Initial Docker Compose for Local Qdrant and PostgreSQL cache:
docker-compose -f docker-compose.local_cache_postgres.yml up -d
- You can find the compose file in the root folder of the Bellatrix.LLM project.
- In the cloud, deploy your own Qdrant instance and set the connection string and endpoint in your config/environment variables.
- Environmental variables required:
AZURE_OPENAI_ENDPOINT
AZURE_OPENAI_KEY
AZURE_OPENAI_EMBEDDINGS_ENDPOINT
AZURE_OPENAI_EMBEDDINGS_KEY
LocalCacheConnectionString
DB Caching Mechanism:
- Successfully resolved locators for prompts are stored locally in the cache.
- This allows re-use and “self-healing” between runs – no repeated AI calls for the same instruction if the locator didn’t change.

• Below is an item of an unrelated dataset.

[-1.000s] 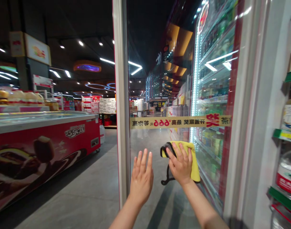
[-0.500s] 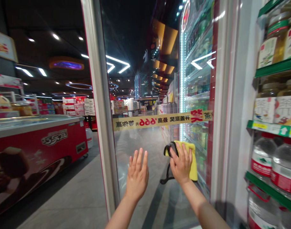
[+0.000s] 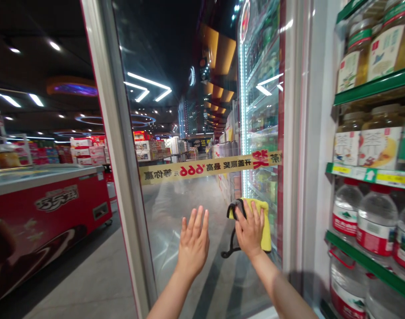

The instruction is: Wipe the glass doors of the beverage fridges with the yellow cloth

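Observation:
A framed glass door (image 3: 176, 204) stands in front of me, with a yellow strip (image 3: 209, 167) of mirrored printed characters across it. My right hand (image 3: 251, 228) lies on a yellow and grey cloth (image 3: 265, 221) with black edging, pressing it against the glass at the lower right. A black-edged corner of the cloth hangs down to the left of that hand. My left hand (image 3: 193, 243) is open, palm toward the glass, fingers stretched upward and nothing in it. Whether its palm touches the glass I cannot tell.
Right of the door, green-edged shelves (image 3: 371, 86) hold bottled drinks and large water bottles (image 3: 377, 219). A red chest freezer (image 3: 66, 204) stands on the left. The metal door frame (image 3: 114, 146) runs up between it and the glass. Stacked boxes (image 3: 86, 150) stand farther back.
The view has turned to the right, so the door, freezer and shelves sit farther left. Both hands, with the cloth under the right one, have shifted slightly right relative to the glass.

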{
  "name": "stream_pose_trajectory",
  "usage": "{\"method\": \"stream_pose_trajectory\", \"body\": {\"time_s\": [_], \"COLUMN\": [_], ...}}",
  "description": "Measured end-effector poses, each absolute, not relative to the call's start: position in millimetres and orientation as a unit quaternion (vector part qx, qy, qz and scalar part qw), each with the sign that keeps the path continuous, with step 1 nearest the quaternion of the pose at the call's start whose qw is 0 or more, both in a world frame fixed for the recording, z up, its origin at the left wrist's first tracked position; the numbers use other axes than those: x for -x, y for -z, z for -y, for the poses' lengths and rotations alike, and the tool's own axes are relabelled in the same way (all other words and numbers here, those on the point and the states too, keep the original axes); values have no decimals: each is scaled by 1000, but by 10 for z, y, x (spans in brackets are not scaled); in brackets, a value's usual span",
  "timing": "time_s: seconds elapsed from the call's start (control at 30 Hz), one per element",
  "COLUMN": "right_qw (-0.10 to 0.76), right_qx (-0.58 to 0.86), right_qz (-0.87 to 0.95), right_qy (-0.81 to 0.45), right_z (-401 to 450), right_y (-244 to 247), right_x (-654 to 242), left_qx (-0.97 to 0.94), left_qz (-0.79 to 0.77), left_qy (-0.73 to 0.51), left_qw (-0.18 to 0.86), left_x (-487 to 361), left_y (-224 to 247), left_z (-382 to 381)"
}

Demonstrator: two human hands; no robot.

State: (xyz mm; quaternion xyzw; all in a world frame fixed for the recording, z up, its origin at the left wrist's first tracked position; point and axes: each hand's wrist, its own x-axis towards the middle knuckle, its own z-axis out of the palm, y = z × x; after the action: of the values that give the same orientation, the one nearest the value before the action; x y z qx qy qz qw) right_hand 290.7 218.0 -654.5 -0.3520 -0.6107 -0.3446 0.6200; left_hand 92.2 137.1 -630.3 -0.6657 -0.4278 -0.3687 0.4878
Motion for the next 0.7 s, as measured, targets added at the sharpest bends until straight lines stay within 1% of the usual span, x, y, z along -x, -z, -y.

- The cache is resettable per project via
localCacheProjectName
.
Troubleshooting & Examples
- If a test heals itself, you will see log entries such as:
⚠️ RAG-located element not present. Trying cached selectors...

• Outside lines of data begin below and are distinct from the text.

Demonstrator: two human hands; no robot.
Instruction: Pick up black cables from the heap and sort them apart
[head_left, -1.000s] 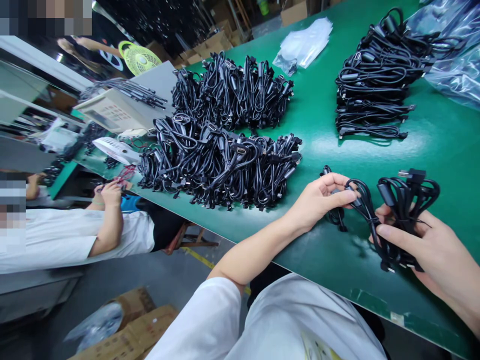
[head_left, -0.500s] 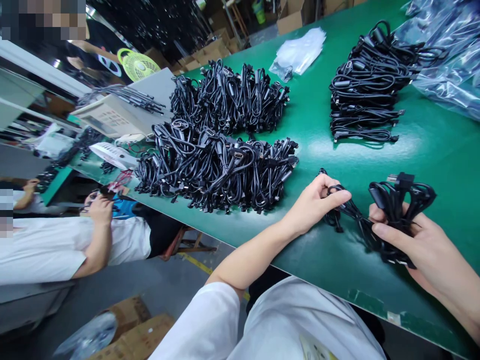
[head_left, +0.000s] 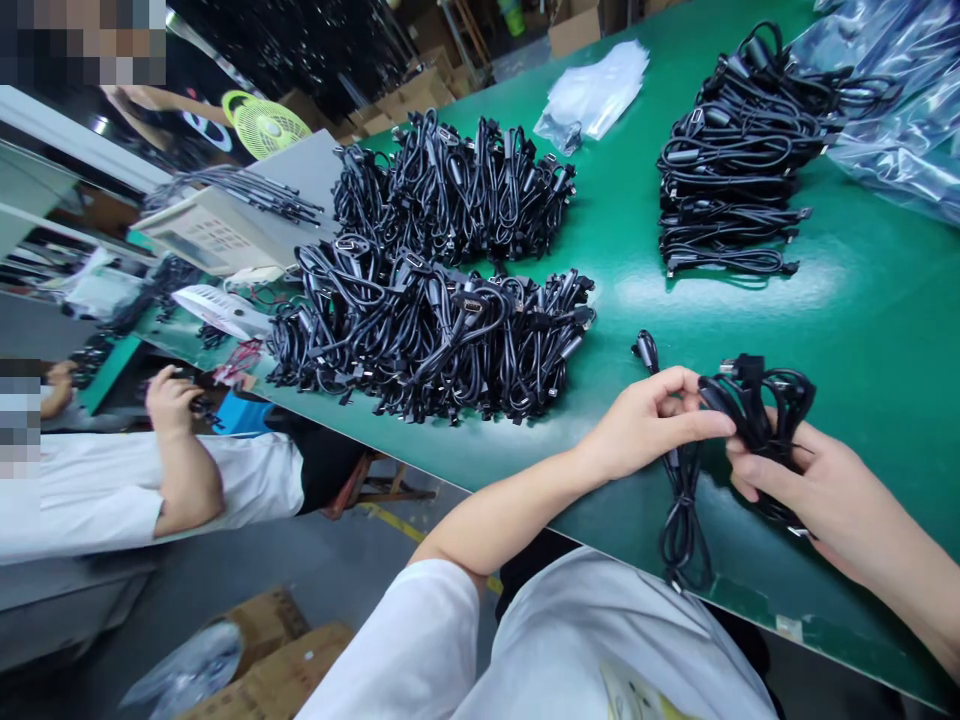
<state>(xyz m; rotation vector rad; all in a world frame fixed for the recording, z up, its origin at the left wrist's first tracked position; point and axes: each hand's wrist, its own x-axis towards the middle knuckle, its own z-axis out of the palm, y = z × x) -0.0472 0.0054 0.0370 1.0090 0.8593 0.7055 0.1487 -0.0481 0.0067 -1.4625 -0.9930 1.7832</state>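
At the far left, beside the bench [head_left: 862,340], a co-worker in a white shirt [head_left: 97,490] has a raised hand [head_left: 171,400] near dark cables. Next come a beige device [head_left: 202,230], then two broad heaps of black cables, the front heap [head_left: 431,340] and the rear heap [head_left: 457,190], and clear bags [head_left: 596,95] behind. The left hand [head_left: 660,425] has its thumb against the held bundle; whether its fingers pinch it I cannot tell. Below it shows a tied cable [head_left: 684,520], near the front edge. Farther back lies a row of tied cables [head_left: 739,170]. The held bundle [head_left: 765,405], black and looped, sits above the bench, clamped in the fingers of the right hand [head_left: 795,490]. Plastic film [head_left: 900,120] lies at the far right.
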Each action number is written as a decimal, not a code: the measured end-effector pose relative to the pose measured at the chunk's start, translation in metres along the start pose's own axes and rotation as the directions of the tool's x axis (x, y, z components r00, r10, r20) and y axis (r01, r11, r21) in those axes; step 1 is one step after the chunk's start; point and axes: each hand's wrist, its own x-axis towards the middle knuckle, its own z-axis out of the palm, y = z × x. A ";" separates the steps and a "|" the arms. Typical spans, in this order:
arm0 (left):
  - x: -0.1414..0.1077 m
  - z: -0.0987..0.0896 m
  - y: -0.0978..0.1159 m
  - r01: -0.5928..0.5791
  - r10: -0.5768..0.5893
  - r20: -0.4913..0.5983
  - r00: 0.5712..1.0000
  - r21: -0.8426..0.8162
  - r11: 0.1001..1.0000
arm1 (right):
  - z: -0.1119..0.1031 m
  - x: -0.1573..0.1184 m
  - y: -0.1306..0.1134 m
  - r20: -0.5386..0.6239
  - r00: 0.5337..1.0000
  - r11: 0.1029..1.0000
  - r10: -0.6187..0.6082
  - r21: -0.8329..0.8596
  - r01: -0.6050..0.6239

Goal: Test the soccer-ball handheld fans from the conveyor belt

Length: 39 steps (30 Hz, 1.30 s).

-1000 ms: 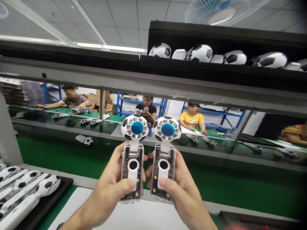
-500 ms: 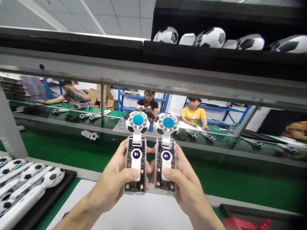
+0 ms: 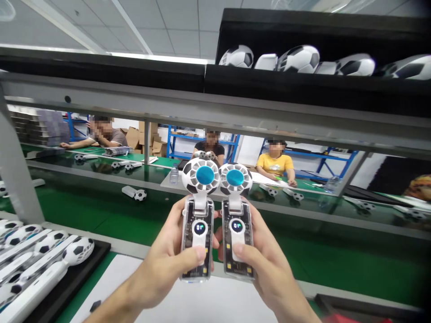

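Note:
Two handheld fans with football-patterned heads are held upright side by side in front of me. My left hand [image 3: 168,251] is closed around the left handheld fan [image 3: 198,237], its thumb on the white strip below a round display. Around the right handheld fan [image 3: 237,237] my right hand [image 3: 266,255] is wrapped, its thumb on the same kind of strip. Both displays are lit and seem to read 01, with a small green spot beside the digits. Each fan head has a blue centre facing me, and each handle is clear over a dark circuit board.
A black tray [image 3: 97,255] of similar fans lies at left beside a white sheet [image 3: 128,273]. Beyond runs a green conveyor [image 3: 101,215] carrying scattered fans. Overhead, a shelf [image 3: 134,85] holds a black box [image 3: 303,27] with more fans. Several people sit across the line.
A green spot now shows beside the digits on both displays. The fans appear slightly lower and further right in view, and their heads are closer together.

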 end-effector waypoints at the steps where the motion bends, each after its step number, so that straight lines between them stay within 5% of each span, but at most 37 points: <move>1: 0.000 0.000 0.000 -0.006 0.006 0.001 1.000 -0.005 1.000 | 0.000 0.000 0.000 -0.011 1.000 1.000 -0.006 -0.007 0.006; 26: -0.001 -0.003 0.004 -0.038 0.038 -0.001 0.999 -0.027 0.999 | 0.002 -0.002 0.002 -0.022 1.000 1.000 -0.020 0.008 0.020; 33: 0.000 0.001 0.003 0.006 -0.006 0.004 1.000 -0.057 0.998 | 0.008 -0.003 -0.001 -0.100 0.995 1.000 -0.007 0.030 0.010; 39: 0.005 0.005 -0.007 0.066 -0.067 -0.188 0.980 -0.011 0.998 | 0.017 0.001 0.001 -0.198 0.980 1.000 0.024 -0.011 -0.027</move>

🧠 Caching new selector for 'find 'Saturn V' quantity number input': //input[@id='quantity_6836c067a6729']
✅ Using cached selector.
- If healing fails, smart AI analysis explains exactly why, and what to do next.
- You can use the provided standard output and AI analysis blocks as templates for what to expect.
Shadow DOM Support
BELLATRIX fully supports Shadow DOM automation, including:
- Locating elements in nested shadow roots by prompt, XPath, or CSS.
- AI-based smart failure analysis and healing inside Shadow DOM elements.
- The prompt-driven locator logic works seamlessly inside and outside shadow trees.
How it works:
- Shadow DOM roots and element structure are parsed and included in the JSON DOM summary.
- You can use
FindElementByPrompt
to locate any element, even in deeply nested Shadow DOM scenarios.
Refer to shadow-dom.md for deep technical details.